Here are some simple tips to prevent the digestive system from getting sluggish and constipated this summer.
One common problem in the summers cutting across all age-groups is constipation. Thanks to the heat, there are higher chances of getting dehydrated, and lack of enough water intake is almost a given in this weather.
Unlike earlier, when it was considered a problem of the elderly, constipation today is one of the most common gastrointestinal issues among all age-groups — including teenagers. Unfortunately, because of lack of knowledge and also because of our tendency to opt for quick fixes, most sufferers self-medicate with OTC laxatives — turning a small problem into big trouble in the long run. Constant reliance on OTC medicines leads to troubles like haemorrhoids, piles, toxic liver, kidneys, lungs and lymphatic system, and dull, patchy skin, in the long run.
To avoid constipation you need to follow some basic food rules:
Get enough fibre
Most people eat only five to 14 grams of fibre a day when the recommended intake is 25-35 grams. In fact, the Indian Council of Medical Research (ICMR) recommends 40 grams of fibre a day.
You could get that from two figs with oat porridge and wheat bran, plus guava for breakfast; two or three rotis made with atta that has wheat bran in it, a katori of dal and 100 grams of almost any subzi for lunch; and an evening snack of fruit chaat.
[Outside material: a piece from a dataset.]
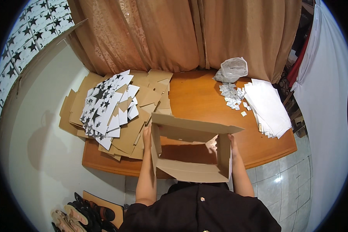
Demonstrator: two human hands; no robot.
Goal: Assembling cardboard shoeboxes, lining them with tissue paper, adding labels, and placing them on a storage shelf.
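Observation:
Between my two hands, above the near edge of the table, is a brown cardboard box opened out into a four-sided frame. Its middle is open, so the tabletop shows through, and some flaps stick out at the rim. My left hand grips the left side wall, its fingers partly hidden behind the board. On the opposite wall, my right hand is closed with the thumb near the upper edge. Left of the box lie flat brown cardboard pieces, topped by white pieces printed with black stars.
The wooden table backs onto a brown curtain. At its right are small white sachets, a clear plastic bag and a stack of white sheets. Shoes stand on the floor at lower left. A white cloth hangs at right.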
If you don’t want to crunch numbers, just go for whole-wheat flour for chapatis, opt for brown rice, eat oats (or even millets such as barley and bajra) for breakfast, get five servings of fruits and vegetables and two of pulses each day, and you won’t go wrong.
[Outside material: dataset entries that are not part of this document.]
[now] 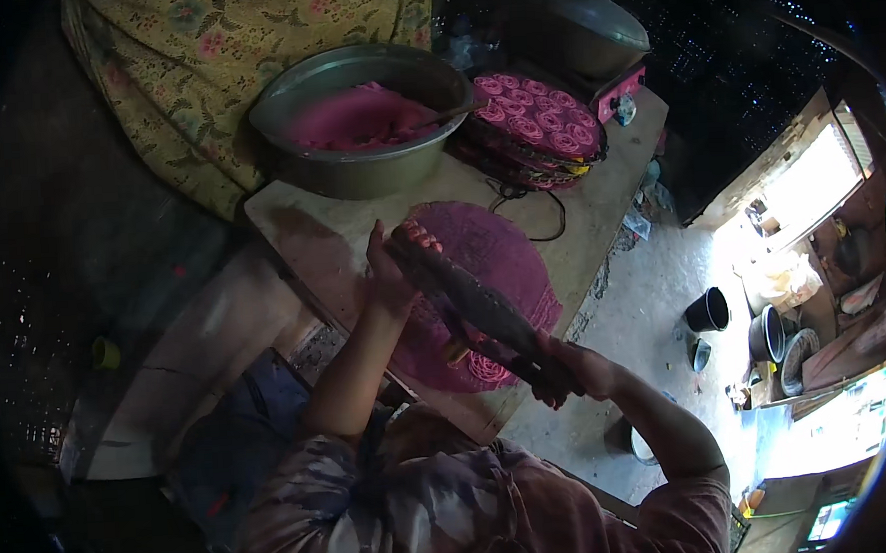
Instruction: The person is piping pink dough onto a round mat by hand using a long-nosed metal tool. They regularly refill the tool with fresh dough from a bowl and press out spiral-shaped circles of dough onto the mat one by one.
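Observation:
Both my hands grip a long dark hand press (474,303), held at a slant above the table. My left hand (391,271) is closed around its far left end, and my right hand (580,367) around its near right end. Below it lies a round pink mat or tray (497,249), partly hidden by the press and my arms. Coiled pink strands (489,370) rest near its front edge, under the press. Beyond, to the right, a stack of round trays carries several pink noodle coils (535,111) on top.
A large metal basin (357,171) holds pink dough (364,115) and a wooden stick (449,113). A big lidded pot (590,28) stands by a pink stove (619,92) at the back right. A dark loop (560,215) lies on the table (600,213). Black buckets (707,310) stand on the floor.

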The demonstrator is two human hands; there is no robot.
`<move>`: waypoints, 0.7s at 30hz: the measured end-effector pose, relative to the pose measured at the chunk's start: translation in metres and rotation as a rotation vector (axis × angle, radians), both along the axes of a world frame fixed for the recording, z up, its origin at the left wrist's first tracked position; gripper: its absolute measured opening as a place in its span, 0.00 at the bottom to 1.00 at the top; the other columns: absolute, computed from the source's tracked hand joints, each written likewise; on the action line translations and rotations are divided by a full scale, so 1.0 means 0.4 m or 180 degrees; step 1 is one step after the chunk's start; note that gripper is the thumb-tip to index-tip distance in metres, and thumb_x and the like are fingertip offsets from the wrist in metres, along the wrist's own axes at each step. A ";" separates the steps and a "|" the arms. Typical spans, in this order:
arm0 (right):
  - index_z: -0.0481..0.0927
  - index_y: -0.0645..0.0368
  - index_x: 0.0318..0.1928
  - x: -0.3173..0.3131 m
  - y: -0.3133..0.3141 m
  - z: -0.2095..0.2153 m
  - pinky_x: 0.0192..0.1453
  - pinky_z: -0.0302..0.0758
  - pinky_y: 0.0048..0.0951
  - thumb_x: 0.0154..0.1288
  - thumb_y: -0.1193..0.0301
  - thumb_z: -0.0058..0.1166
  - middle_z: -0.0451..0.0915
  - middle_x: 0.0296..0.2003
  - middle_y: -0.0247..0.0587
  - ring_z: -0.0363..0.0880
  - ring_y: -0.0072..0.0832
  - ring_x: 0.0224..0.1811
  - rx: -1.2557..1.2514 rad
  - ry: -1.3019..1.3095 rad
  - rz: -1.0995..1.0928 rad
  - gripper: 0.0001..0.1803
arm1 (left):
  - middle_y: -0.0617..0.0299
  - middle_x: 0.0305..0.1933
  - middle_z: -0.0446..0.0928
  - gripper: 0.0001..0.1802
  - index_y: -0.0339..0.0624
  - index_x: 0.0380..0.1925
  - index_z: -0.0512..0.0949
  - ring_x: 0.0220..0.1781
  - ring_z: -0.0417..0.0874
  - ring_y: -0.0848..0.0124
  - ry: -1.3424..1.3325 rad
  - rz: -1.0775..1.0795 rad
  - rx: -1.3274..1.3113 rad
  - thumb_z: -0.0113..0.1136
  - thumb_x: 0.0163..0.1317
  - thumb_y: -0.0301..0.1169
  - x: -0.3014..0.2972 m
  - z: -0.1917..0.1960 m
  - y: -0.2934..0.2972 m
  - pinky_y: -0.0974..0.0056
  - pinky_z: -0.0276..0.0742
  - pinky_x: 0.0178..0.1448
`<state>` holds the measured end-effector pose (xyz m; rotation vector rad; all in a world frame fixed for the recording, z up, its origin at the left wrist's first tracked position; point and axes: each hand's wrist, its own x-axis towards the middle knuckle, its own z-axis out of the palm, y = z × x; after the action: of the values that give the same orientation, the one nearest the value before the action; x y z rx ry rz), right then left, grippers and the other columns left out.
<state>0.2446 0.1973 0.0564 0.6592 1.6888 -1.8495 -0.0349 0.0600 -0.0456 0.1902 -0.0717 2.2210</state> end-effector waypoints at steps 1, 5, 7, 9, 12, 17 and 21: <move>0.76 0.60 0.43 -0.012 0.004 -0.004 0.25 0.73 0.25 0.66 0.34 0.28 0.78 0.25 0.39 0.77 0.24 0.23 0.0227 0.0062 0.0085 0.40 | 0.66 0.26 0.70 0.24 0.44 0.29 0.70 0.31 0.72 0.69 0.0139 0.0070 0.0061 0.44 0.63 0.55 -0.012 -0.004 -0.004 0.60 0.69 0.45; 0.77 0.60 0.36 -0.031 -0.020 0.006 0.23 0.72 0.24 0.65 0.34 0.28 0.78 0.22 0.37 0.77 0.23 0.20 0.0617 0.0249 0.0227 0.40 | 0.68 0.25 0.70 0.22 0.45 0.29 0.70 0.30 0.72 0.70 0.0348 0.0168 0.0116 0.45 0.64 0.53 -0.035 0.066 -0.047 0.62 0.69 0.43; 0.77 0.60 0.34 -0.017 -0.034 0.023 0.22 0.71 0.24 0.65 0.34 0.30 0.77 0.21 0.37 0.77 0.23 0.19 0.0463 0.0233 0.0129 0.40 | 0.69 0.24 0.70 0.21 0.46 0.29 0.70 0.29 0.72 0.70 0.0243 0.0151 0.0055 0.45 0.64 0.52 -0.014 0.091 -0.065 0.62 0.69 0.42; 0.77 0.61 0.32 -0.006 -0.050 0.056 0.21 0.71 0.24 0.65 0.34 0.32 0.77 0.20 0.37 0.76 0.23 0.19 0.0362 0.0206 0.0085 0.39 | 0.69 0.24 0.70 0.21 0.46 0.29 0.70 0.29 0.72 0.70 0.0154 0.0210 0.0010 0.45 0.64 0.52 0.006 0.092 -0.086 0.61 0.69 0.42; 0.76 0.62 0.31 0.018 -0.035 0.095 0.21 0.71 0.24 0.65 0.35 0.35 0.77 0.20 0.37 0.76 0.23 0.19 0.0477 0.0156 0.0029 0.38 | 0.68 0.23 0.69 0.21 0.46 0.29 0.70 0.28 0.72 0.70 -0.0023 0.0243 0.0045 0.44 0.63 0.53 0.039 0.078 -0.062 0.60 0.69 0.41; 0.76 0.62 0.29 -0.010 -0.030 0.074 0.21 0.70 0.24 0.66 0.36 0.36 0.76 0.19 0.36 0.75 0.22 0.18 0.0804 0.0404 -0.0016 0.37 | 0.68 0.21 0.66 0.23 0.46 0.27 0.68 0.25 0.69 0.70 0.0067 0.0210 0.0171 0.41 0.63 0.55 -0.017 0.099 -0.041 0.59 0.67 0.39; 0.77 0.61 0.28 -0.026 -0.057 0.063 0.19 0.68 0.23 0.66 0.37 0.36 0.75 0.17 0.34 0.74 0.21 0.16 0.0797 0.0424 0.0144 0.36 | 0.69 0.23 0.69 0.21 0.46 0.30 0.70 0.26 0.71 0.69 0.0283 0.0413 -0.0136 0.45 0.63 0.52 -0.030 0.091 -0.094 0.60 0.69 0.41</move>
<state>0.2342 0.1744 0.0815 0.6013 2.0274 -1.6988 -0.0469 0.0222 -0.0090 0.2766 0.0379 2.3377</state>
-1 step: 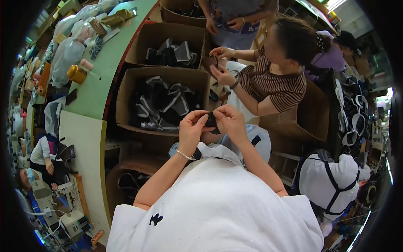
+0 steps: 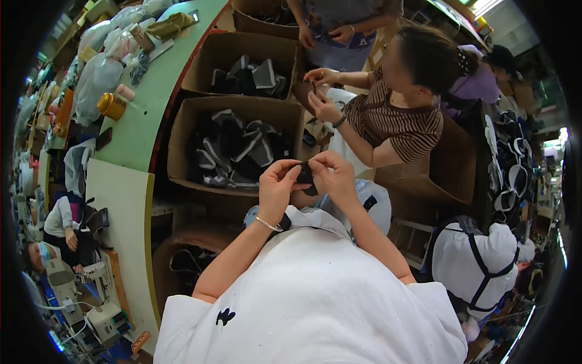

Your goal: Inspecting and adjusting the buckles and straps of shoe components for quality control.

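A small dark piece [image 2: 305, 176], seemingly of cloth, is stretched between my hands above my lap. My left hand [image 2: 277, 185] pinches its left side between thumb and fingertips. On the other side, my right hand [image 2: 332, 177] grips its upper right edge the same way. Part of the piece is hidden by my fingers. Just beyond my left hand stands an open cardboard box [image 2: 176, 142] holding several black and grey fabric pieces [image 2: 236, 148]. A bracelet [image 2: 268, 224] circles my left wrist.
Another box [image 2: 200, 57] with similar pieces stands behind. At my front right, a person in a striped top [image 2: 394, 121] handles a small dark piece. A green table [image 2: 142, 115] runs along the left, with a yellow jar [image 2: 111, 106]. A sewing machine [image 2: 97, 297] stands at lower left.
My hands and the dark piece stay almost where they were. The hands of the person in the striped top, and the piece in them, have shifted slightly.
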Motion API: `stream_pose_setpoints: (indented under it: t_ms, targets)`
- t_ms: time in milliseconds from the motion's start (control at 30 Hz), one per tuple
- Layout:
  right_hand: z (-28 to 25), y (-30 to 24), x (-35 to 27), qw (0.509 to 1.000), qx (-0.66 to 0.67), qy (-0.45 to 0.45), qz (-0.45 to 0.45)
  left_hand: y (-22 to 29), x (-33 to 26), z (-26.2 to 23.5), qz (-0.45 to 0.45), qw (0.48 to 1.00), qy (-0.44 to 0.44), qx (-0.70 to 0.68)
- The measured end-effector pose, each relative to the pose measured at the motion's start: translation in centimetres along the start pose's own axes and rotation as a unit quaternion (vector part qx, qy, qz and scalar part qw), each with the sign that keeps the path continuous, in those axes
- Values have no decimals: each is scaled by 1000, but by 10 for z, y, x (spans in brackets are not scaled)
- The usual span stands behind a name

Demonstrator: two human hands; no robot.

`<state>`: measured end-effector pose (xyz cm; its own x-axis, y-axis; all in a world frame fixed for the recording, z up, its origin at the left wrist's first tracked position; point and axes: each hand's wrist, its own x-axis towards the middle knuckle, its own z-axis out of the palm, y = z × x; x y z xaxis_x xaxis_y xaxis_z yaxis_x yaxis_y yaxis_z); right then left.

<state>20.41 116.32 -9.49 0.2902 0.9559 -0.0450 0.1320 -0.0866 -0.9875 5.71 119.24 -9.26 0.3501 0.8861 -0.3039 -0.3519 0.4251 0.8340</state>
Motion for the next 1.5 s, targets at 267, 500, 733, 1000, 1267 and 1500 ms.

Remember to increase your fibre intake slowly to avoid gas and bloating.
Get the right fibre
There are two main types of dietary fibre: insoluble and soluble.
Insoluble fibre (also known as roughage) increases the feeling of fullness, stool size and bulk, and helps reduce constipation and haemorrhoids. It is found in wheat bran, most wholegrain cereals and vegetables. On the other hand, soluble fibre forms a gelatin-like substance in the intestines and absorbs water, softening the stools. It is found in citrus fruit, pulses (dals, dried beans and peas), oats and barley. You need adequate quantities of both kinds of biotics.
Have more water
There is no substitute for the elixir. Fibre is most beneficial if it was accompanied by enough water — at least two to three litres a day. Besides, dehydration is often the hidden root cause in most cases of constipation — more so in summers.
Get enough magnesium
Magnesium plays an important role in muscle function. As our digestive system is essentially one long muscle, magnesium deficiency often leads to constipation. Magnesium also attracts water in the colon (and softens the stools) and helps relaxes the muscles in the intestines by establishing a smoother rhythm that prevents constipation.
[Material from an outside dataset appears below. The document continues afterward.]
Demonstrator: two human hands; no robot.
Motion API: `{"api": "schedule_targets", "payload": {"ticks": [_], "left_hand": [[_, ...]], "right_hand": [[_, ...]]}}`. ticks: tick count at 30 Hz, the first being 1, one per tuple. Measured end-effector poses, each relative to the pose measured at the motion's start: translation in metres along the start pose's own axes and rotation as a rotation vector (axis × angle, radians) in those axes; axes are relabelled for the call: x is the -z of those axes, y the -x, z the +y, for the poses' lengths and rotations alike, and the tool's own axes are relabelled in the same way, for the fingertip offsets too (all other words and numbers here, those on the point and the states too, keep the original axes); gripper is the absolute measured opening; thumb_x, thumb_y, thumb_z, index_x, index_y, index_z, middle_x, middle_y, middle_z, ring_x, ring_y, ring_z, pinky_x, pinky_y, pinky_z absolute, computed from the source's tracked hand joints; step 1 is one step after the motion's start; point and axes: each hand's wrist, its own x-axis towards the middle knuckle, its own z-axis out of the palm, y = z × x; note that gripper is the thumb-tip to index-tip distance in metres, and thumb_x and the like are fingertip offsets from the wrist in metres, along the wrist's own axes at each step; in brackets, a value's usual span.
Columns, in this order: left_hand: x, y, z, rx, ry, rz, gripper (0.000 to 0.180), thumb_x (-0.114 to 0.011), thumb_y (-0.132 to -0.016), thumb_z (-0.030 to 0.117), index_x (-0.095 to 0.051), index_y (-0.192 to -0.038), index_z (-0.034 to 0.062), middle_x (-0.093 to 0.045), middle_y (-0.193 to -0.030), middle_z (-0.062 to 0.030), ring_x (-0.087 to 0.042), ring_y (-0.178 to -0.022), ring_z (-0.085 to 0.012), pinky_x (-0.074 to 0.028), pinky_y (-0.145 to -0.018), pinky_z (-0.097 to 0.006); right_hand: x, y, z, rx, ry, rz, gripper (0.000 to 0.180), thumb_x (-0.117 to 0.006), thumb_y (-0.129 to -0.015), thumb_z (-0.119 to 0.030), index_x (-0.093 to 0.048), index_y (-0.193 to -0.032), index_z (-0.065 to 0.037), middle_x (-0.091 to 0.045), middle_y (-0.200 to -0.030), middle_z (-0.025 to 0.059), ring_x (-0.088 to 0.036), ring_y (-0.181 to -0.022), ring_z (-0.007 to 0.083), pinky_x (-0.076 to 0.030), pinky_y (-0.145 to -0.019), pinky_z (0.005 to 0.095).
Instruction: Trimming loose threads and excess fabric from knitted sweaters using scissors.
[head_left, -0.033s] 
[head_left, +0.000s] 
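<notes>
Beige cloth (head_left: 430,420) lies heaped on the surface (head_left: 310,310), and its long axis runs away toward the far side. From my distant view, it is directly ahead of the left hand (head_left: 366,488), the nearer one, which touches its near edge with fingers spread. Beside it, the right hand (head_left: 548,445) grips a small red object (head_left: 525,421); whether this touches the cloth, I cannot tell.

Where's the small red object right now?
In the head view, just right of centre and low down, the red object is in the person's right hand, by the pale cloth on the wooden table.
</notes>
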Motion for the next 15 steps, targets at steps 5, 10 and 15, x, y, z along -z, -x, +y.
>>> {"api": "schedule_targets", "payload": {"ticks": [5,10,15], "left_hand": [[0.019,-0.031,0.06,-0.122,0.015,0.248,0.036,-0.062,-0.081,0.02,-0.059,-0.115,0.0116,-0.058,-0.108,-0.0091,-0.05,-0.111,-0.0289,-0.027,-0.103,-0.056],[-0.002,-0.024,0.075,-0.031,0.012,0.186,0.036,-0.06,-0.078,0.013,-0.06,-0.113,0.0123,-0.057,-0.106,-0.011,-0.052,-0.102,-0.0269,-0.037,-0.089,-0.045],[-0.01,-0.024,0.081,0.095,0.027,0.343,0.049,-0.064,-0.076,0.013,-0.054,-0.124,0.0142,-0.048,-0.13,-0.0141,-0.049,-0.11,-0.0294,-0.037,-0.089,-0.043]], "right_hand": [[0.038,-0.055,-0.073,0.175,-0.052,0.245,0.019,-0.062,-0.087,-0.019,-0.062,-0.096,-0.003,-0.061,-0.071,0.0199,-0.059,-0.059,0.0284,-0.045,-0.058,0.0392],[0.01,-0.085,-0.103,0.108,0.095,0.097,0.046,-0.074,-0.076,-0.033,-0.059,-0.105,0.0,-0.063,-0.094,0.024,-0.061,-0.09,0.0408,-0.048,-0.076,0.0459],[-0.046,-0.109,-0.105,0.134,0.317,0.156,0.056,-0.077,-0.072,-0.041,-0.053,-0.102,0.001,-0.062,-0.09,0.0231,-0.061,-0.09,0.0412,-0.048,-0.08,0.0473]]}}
Make it a point to have plate dark leafy greens, pumpkin seeds and soya to get enough magnesium.
Balance the gut
The balance between the good and the bad bacteria in the gut often gets skewed due to pollution, antibiotics, stress or wrong eating. The good bacteria are essential to break down the food and excrete the waste. Both — probiotics (probiotic milk, fermented foods, yoghurt) and prebiotics — the foods that feed the probiotics (onions, raw banana, garlic, leeks) can help restore the balance and get our digestive tract working again.
The no-go list
The gut could do with all the help it can get. Do it a favour and stay away from the below mentioned.
Oil slicks in the gut and slows the digestion down. Eating a heavy meal before sleeping or eating high-fat meals within four hours of bedtime is a common cause for constipation, as the rich meal and sleep work together in slowing the digestion down.
Alcohol dehydrates stools and suppresses intestinal peristalsis all at once, so can contribute big time.
Processed foods have a lot of takers today because they are easier to eat and need little preparation — compare opening a packet of apple juice to actually washing, coring, peeling and slicing the fruit, not to mention the planning required having it fresh. However, they are devoid of any fibre and so are common causes of constipation.
There are quick fixes to aid.
If you haven't managed to maintain a healthy gut with the above-mentioned, panic not. Mother nature has these quick-fixes to let it loose.
Gooseberry or Amla is a lesser-known weapon to fight constipation. It is high in fibre and also helps stimulates the secretion of gastric juices.
Aloe vera contains anthraquinones or natural laxatives which help the stimulation of peristalsis (the muscle movement that moves food through the digestive tract).
If you’re having an especially bad bout, a safe remedy is a spoonful of isabgol (psyllium husk). Just make sure you drink plenty of water with it, as it absorbs this to form a bulky gel — not drinking enough water might just worsen things.
Ground up flaxseed helps, as does flaxseed oil.
If none of the above help, it could be something more sinister hiding in the body.
If increasing fibre and water in your diet doesn't help constipation, then there could be a hidden problem. It could be because of a poorly functioning thyroid gland or undiagnosed diabetes, or even be a side effect of some supplements like calcium and iron or blood pressure medications.
Lastly, always listen to the gut. It will tell you how to ease it up.